The walks were 30 mins starting on the hour. It soon became clear that the walks had been advertised as interacting with the light festival exhibits, so our alternative more psycho-geographical route wasn’t right for this event. The new route travelled along the high street, down into Union Terrace Gardens, via a mirror cave area, through to the flashing seesaw and a giant led lit cycling competition installations.
The combination of being within the festival exhibit areas and the usual public space such as the main shopping areas worked really well, with the groups testing the machines out in shop windows, standing under streetlights and pointing at passing traffic. We gained feedback from participants, here are some of the key findings/observations from the walk:
· Narrative : worked really well. Some people really believed that we had found the machines in a skip on a Moscow street!
· Interface deciphering: We ran a short demo/instruction at the start of the walk, the interface being in Cyrillic meant this was a conversation and interaction point, with participants helping each other out throughout the walk – it added an additional element of play and curiosity and experimentation.
· Spectacle: Great response from the wider public. The festival was quite busy and we got caught up a few times, with not being able to get away due to so many people asking what the machines were!
· Participants: youngest was 5, oldest was 70, we had groups of friends, families, professors – a real mix of people.

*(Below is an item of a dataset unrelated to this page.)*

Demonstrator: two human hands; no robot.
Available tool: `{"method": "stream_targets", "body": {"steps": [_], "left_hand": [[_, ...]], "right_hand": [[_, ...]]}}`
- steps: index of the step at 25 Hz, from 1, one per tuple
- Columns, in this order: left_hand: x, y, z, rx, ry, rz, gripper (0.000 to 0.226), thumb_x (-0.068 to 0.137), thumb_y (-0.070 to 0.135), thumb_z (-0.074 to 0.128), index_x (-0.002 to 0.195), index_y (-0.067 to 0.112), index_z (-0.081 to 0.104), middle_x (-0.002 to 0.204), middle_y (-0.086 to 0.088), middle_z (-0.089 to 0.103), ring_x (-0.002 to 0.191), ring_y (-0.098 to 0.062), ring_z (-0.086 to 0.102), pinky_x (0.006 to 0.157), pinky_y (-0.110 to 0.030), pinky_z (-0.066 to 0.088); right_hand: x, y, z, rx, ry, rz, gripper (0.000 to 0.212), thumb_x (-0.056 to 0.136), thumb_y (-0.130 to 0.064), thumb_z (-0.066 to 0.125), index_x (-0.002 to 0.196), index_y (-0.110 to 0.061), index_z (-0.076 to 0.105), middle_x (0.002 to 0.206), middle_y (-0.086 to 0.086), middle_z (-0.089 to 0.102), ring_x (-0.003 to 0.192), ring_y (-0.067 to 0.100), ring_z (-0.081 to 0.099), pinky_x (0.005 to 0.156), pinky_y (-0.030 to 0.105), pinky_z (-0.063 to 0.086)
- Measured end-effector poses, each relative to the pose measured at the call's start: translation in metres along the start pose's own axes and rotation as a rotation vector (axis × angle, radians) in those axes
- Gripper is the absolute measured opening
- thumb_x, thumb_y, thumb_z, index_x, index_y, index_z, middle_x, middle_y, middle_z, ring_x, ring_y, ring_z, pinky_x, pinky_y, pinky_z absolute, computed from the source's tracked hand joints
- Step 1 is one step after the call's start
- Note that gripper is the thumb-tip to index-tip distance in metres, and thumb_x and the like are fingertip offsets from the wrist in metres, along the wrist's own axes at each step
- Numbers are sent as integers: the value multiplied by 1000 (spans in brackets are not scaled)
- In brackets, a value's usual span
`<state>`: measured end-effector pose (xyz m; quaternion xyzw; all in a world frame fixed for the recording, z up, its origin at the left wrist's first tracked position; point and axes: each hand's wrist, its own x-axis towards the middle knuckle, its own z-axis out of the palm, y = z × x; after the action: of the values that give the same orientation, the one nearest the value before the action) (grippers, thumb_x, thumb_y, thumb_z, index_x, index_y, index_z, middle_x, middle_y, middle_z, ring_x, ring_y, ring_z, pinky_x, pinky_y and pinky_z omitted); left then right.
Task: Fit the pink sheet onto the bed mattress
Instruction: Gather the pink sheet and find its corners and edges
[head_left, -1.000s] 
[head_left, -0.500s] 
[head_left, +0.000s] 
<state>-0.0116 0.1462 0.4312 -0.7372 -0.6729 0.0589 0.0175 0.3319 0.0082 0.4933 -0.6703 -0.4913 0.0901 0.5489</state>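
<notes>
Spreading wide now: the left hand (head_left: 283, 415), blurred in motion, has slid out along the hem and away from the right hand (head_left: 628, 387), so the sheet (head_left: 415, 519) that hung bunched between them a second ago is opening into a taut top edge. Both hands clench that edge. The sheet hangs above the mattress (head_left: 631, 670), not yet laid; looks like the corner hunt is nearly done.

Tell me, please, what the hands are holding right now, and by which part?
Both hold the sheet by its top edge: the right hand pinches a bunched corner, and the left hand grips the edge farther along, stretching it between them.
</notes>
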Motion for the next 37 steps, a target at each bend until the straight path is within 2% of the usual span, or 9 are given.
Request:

· Improvisation/play: we were impressed with the sounds people were able to get from the machines, there was collaboration, thoughts around sound and placement and a real sense of fun.
· Logistics: Thermals are essential. Timings were crucial – we needed a longer gap between groups really.
· Tech: Machines worked wonderfully for our first prototypes. Some had their own individual quirks, but we brought back up machines and it was easy to swap around tech with the group. The abandoned soviet tech angle meant we had a caveat if some temporarily went on the blink!
· Response: everyone who took part were extremely positive about the experience, we were blown away by the feedback and kind words. It was definitely a team atmosphere and dare I say a major success!
Looking forward to the debrief, 2nd iteration of machines and our next 2018 noise walks now.